(YOUR INSTRUCTIONS): From the entries below, please output exactly the lines starting at the one containing "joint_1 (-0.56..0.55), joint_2" and ending at the one containing "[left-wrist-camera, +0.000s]", both included.

Dataset excerpts:
◆ ◆ ◆ ◆ ◆ ◆ ◆

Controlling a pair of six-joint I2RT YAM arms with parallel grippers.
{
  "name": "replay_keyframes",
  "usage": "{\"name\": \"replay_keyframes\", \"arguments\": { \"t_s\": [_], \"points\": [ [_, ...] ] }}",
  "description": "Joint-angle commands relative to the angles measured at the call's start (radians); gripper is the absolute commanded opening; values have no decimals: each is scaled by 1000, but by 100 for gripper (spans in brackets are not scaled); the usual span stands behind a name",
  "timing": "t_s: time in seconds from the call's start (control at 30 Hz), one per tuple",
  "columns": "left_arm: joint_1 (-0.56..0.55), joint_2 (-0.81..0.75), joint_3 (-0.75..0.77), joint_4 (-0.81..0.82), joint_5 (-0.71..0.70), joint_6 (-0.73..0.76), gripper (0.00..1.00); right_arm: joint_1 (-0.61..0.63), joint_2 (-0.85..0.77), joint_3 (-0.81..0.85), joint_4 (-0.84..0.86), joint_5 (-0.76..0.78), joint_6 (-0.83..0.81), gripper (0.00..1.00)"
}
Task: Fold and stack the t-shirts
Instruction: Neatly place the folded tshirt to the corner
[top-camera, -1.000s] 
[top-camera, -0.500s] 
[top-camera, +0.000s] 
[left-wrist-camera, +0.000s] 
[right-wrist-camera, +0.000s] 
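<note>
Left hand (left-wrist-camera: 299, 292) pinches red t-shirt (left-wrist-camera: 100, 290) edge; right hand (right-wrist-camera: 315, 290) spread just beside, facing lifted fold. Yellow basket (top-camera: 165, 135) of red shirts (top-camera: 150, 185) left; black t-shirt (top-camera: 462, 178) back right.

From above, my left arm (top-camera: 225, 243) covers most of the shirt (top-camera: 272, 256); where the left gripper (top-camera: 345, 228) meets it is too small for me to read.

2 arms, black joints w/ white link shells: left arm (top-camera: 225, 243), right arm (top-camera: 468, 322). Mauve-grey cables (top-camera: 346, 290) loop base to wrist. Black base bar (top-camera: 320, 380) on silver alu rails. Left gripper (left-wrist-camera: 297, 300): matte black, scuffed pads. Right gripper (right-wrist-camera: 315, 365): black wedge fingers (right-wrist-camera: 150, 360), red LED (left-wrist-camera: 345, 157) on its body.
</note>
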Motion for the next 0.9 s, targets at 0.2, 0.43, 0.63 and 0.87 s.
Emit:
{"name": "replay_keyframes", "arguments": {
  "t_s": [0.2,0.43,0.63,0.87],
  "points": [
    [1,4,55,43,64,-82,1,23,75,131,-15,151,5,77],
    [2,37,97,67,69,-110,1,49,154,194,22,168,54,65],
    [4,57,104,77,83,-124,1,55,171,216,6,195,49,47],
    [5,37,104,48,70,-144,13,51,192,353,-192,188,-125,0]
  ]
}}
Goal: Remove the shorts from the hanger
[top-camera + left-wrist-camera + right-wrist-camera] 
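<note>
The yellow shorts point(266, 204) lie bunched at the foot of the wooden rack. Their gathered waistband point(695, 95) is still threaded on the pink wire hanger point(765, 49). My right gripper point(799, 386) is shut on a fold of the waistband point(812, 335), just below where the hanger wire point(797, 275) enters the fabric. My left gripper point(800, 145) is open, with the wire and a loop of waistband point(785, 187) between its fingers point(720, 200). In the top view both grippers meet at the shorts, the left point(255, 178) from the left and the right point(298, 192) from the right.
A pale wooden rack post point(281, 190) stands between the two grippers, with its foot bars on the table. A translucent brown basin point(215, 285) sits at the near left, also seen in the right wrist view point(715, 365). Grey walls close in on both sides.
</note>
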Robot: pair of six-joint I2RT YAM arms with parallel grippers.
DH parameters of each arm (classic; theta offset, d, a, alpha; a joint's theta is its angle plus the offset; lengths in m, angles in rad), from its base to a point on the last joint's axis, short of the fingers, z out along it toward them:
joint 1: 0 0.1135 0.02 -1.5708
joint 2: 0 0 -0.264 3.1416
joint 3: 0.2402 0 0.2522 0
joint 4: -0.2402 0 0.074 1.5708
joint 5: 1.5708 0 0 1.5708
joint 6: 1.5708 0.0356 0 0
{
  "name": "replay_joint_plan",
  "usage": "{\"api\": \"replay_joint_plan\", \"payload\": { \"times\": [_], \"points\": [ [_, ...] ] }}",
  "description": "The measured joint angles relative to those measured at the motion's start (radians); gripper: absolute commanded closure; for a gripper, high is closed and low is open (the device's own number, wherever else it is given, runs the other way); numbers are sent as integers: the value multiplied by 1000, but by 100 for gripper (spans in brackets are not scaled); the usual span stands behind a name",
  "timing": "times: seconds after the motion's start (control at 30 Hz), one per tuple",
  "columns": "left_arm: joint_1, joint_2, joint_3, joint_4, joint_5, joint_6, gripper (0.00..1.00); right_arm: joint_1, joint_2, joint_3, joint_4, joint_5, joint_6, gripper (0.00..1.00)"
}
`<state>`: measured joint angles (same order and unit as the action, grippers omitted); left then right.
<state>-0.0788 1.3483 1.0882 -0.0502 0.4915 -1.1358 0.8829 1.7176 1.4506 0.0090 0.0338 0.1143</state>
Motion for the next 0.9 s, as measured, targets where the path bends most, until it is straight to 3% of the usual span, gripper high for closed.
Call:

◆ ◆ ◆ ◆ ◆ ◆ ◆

(ANSWER AREA):
  "columns": "left_arm: joint_1 (-0.56..0.55), joint_2 (-0.81..0.75), joint_3 (-0.75..0.77), joint_4 (-0.81..0.82), joint_5 (-0.71..0.70), joint_6 (-0.73..0.76), gripper (0.00..1.00); right_arm: joint_1 (-0.61..0.63), joint_2 (-0.85..0.77), joint_3 (-0.81..0.85), joint_4 (-0.84..0.86), joint_5 (-0.76..0.78), joint_6 (-0.83..0.81), gripper (0.00..1.00)"
}
Task: Fold and stack the t-shirts
Instruction: Neatly place the folded tshirt to the corner
[top-camera, -1.000s] 
[top-camera, -0.500s] 
[top-camera, +0.000s] 
[left-wrist-camera, +0.000s] 

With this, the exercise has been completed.